MARCO: How did you pay for all of that?
AX: I stole Melissa's wallet.
MELISSA: So that's where it went!
AX: I'll replace all the money, but I need to get it from somewhere first.
ELLIMIST: All right, everyone go home. I think the party was a huge success, but we're all tired. At least, I am.
TOBY: So everyone went to their respective homes, Rachel convincing most of them to join her at the mall the next day. The next day at the mall...
RACHEL: What do you mean, you don't have any energy left? We've only been shopping for four hours!
MARCO: ONLY??? You have got to be kidding!!!
RACHEL: What do you mean?
MARCO: Rachel, we have been in practically every shop here. I'm starving!!! (Looks at his watch) It's one thirty. Please, can't we just get lunch?
RACHEL: Oh, all right, if you're going to keep complaining.

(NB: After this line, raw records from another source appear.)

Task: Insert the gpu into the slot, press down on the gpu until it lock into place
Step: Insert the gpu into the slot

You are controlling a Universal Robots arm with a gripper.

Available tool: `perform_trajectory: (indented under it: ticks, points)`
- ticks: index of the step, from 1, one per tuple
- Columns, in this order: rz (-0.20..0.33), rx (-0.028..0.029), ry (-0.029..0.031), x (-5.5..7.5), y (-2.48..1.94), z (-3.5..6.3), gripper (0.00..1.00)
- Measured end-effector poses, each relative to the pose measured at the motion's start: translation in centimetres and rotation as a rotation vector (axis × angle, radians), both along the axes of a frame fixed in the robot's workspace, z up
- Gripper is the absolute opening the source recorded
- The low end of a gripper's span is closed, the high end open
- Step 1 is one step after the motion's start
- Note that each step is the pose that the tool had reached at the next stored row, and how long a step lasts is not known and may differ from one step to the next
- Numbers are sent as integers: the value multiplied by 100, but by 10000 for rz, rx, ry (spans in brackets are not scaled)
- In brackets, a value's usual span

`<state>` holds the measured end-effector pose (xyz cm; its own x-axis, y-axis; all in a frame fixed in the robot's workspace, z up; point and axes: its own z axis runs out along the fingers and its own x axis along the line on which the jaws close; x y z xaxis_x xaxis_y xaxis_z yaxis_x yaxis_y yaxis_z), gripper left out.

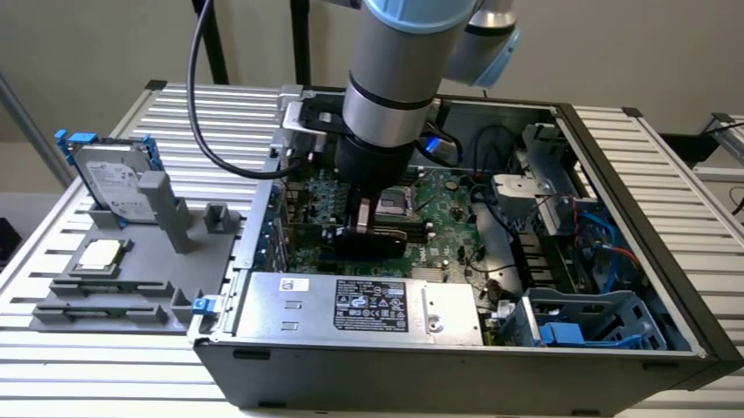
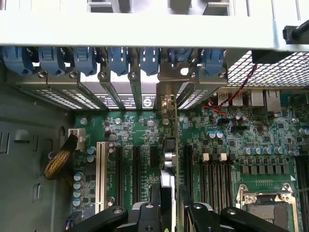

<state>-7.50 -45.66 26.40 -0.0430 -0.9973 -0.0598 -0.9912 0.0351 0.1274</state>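
Observation:
My gripper (image 1: 369, 233) reaches down into the open computer case (image 1: 651, 261), over the green motherboard (image 1: 448, 205). In the wrist view the gpu (image 2: 167, 145) stands edge-on as a thin dark card. Its metal bracket (image 2: 166, 104) sits against the case's rear wall. The card runs back between my two black fingers (image 2: 155, 198), and my gripper (image 2: 170, 203) is shut on it. The gpu's lower edge is down at the motherboard (image 2: 140, 125), between the black expansion slots (image 2: 136, 169) and the memory slots (image 2: 215, 176). The slot is hidden beneath the card.
The silver CPU socket (image 2: 265, 205) lies beside the memory slots. A row of blue bracket clips (image 2: 118, 60) lines the rear wall. A power supply (image 1: 361, 305) fills the case's near side, with a blue drive cage (image 1: 581, 322) and cables towards the exterior view's right. A hard drive (image 1: 111, 178) stands on a grey fixture (image 1: 117, 261) outside.

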Motion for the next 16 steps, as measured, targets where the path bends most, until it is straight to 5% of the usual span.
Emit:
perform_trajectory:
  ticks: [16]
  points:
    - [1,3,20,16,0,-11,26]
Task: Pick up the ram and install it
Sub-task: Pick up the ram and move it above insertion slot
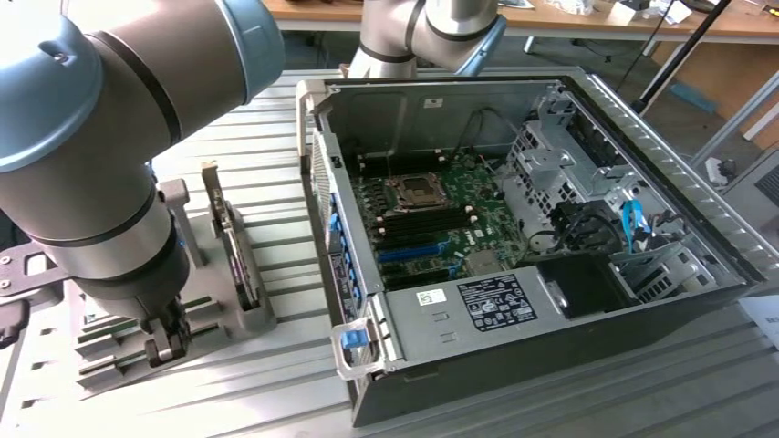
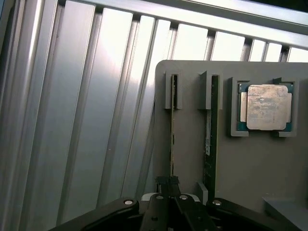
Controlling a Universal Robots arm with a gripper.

TOBY: So they went to the food court, and Christopher and Marco went to get the food. They came back with it about twenty minutes later.
JAKE: What took you guys so long?
CASSIE: Yeah, Erek and Tobias only took half that long!
MARCO: we weren't sure where to get everything.
CHRISTOPHER: Erek and Tobias were absolute geniuses to get all that in seven minutes!
CASSIE: Don't forget that their record was four minutes.
RACHEL: Shut up and let Marco give out the food already!
MARCO: So, I have; chicken and gravy rolls for Cassie, Kyra and Melissa. Cinnamon bun for Ax, a salad roll for Chapman. Cheeseburgers for Jake, Rachel, and me. Visser Three and Christopher wanted pizza.
CHRISTOPHER: Drinks. Coke for everyone. Lets eat!
TOBY: So they ate their lunch, shopped for another hour and a half, and finally they all went back to the barn with their purchases. In the barn, Rachel, Kyra, and Melissa were talking about the clothes and shoes they had bought; Jake was helping Cassie feed the fox and other animals; Chapman, Visser Three, Christopher and Marco were lounging on the hay bales, and Ax was using an old cloth to polish his tail blade.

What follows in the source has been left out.